• **Available data**
----
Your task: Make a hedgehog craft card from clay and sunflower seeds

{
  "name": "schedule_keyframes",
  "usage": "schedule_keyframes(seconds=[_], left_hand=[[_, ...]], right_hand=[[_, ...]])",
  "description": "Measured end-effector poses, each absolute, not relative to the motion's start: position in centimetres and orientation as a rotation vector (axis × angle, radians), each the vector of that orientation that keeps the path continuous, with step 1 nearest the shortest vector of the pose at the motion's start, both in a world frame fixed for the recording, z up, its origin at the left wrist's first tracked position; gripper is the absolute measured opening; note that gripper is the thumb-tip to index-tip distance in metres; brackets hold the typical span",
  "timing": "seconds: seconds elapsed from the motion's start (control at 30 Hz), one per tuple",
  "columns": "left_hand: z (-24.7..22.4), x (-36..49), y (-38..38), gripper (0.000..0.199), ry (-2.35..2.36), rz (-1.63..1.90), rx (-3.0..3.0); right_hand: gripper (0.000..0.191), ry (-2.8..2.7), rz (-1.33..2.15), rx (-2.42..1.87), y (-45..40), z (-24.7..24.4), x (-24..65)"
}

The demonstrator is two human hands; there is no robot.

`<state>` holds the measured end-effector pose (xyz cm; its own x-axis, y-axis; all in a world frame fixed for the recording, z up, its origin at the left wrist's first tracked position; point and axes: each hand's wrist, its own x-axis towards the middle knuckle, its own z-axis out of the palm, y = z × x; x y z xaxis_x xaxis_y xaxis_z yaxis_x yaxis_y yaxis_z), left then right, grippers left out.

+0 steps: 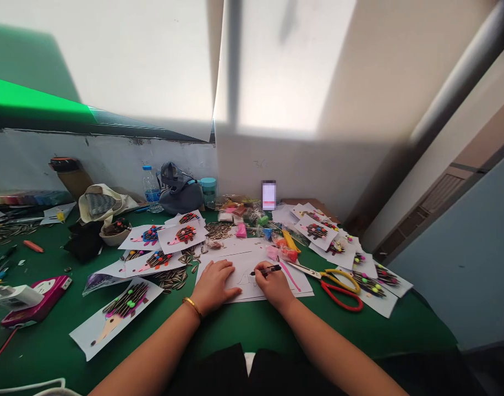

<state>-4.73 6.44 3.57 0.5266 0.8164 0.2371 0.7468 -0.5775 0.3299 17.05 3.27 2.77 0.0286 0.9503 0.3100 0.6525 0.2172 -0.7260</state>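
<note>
A white sheet of paper [235,250] lies in front of me on the green table, with a faint outline drawn on it and a pink strip at its right. My left hand [214,286] rests flat on the sheet's left part, fingers spread, a gold bangle on the wrist. In my right hand [274,285] is a black pen [270,270], its tip at the drawn outline. Just right of the sheet lie scissors [340,286] with red and yellow handles. Sunflower seeds [173,279] are scattered left of the sheet.
Hedgehog pictures [115,318] lie on both sides. Behind the sheet are bags of coloured clay [241,230] and an upright phone [269,196]. A bottle [151,190], a grey bag [180,195] and a teal-lidded jar [208,192] stand by the wall. A magenta power strip [41,308] lies left.
</note>
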Motion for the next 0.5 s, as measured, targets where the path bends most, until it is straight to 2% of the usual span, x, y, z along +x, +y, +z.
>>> schedule_keyframes(seconds=[0.5], left_hand=[[3.86, -4.60, 6.39, 0.058, 1.357, 0.504, 2.581]], right_hand=[[0.019, -1.688, 0.408, -1.531, 3.00, 2.86, 17.19]])
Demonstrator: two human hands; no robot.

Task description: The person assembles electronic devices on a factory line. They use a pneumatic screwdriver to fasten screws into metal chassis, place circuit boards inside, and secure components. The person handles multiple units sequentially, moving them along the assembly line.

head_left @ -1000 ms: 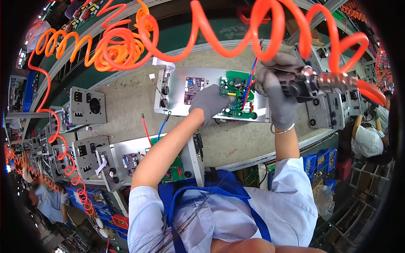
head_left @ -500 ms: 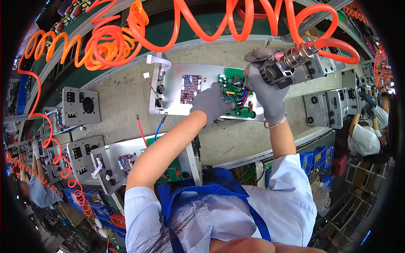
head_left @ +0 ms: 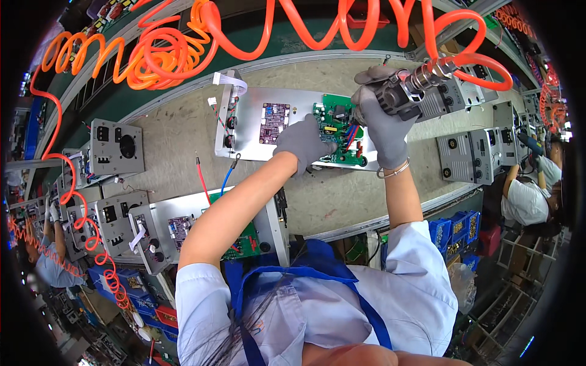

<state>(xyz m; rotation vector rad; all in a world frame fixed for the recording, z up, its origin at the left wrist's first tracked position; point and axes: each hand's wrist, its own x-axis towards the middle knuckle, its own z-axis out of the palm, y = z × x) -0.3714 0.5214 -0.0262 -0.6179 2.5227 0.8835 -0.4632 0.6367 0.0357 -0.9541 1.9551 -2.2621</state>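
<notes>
In front of me on the bench lies a silver metal chassis panel [head_left: 247, 122] with a green circuit board [head_left: 336, 105] and a smaller purple circuit board [head_left: 274, 124] on it. My left hand [head_left: 303, 145], in a grey glove, rests at the green board's left edge with index finger and thumb apart. My gloved right hand [head_left: 386, 131] is closed round a black and silver air-powered driver [head_left: 400, 97]. The driver is over the right side of the green board; its tip is hidden by the hand. Red and blue wires [head_left: 352, 138] stand up beside that hand.
An orange coiled air hose [head_left: 293, 24] hangs across the top and joins the driver. A second chassis [head_left: 274, 229] lies near my left elbow. Grey equipment housings [head_left: 117, 146] stand left, others [head_left: 467, 157] right. Blue parts bins [head_left: 455, 232] are below the bench edge. Co-workers sit at both sides.
Both hands stay almost in place, the right still round the driver and the left still on the board. The hose has swung slightly, and the whole view has shifted a little.
</notes>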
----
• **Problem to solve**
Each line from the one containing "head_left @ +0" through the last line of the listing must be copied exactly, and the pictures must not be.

• **Your solution**
head_left @ +0 ms: 

<state>(xyz m; rotation vector rad; all in a world frame fixed for the recording, z up, its origin at the left wrist's first tracked position; point and axes: each hand's wrist, its own x-axis towards the middle knuckle, its own z-axis out of the palm, y = z × x) -0.3714 0.5214 -0.0262 -0.6179 2.5227 0.8835 -0.4632 0.6367 0.0357 -0.9541 1.9551 -2.2621</state>
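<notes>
In front of me on the bench lies a silver metal chassis panel [head_left: 247, 122] with a green circuit board [head_left: 336, 105] and a smaller purple circuit board [head_left: 274, 124] on it. My left hand [head_left: 303, 145], in a grey glove, rests at the green board's left edge with index finger and thumb apart. My gloved right hand [head_left: 386, 131] is closed round a black and silver air-powered driver [head_left: 400, 97]. The driver is over the right side of the green board; its tip is hidden by the hand. Red and blue wires [head_left: 352, 138] stand up beside that hand.
An orange coiled air hose [head_left: 293, 24] hangs across the top and joins the driver. A second chassis [head_left: 274, 229] lies near my left elbow. Grey equipment housings [head_left: 117, 146] stand left, others [head_left: 467, 157] right. Blue parts bins [head_left: 455, 232] are below the bench edge. Co-workers sit at both sides.
Both hands stay almost in place, the right still round the driver and the left still on the board. The hose has swung slightly, and the whole view has shifted a little.
</notes>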

Work on the exercise is now finished.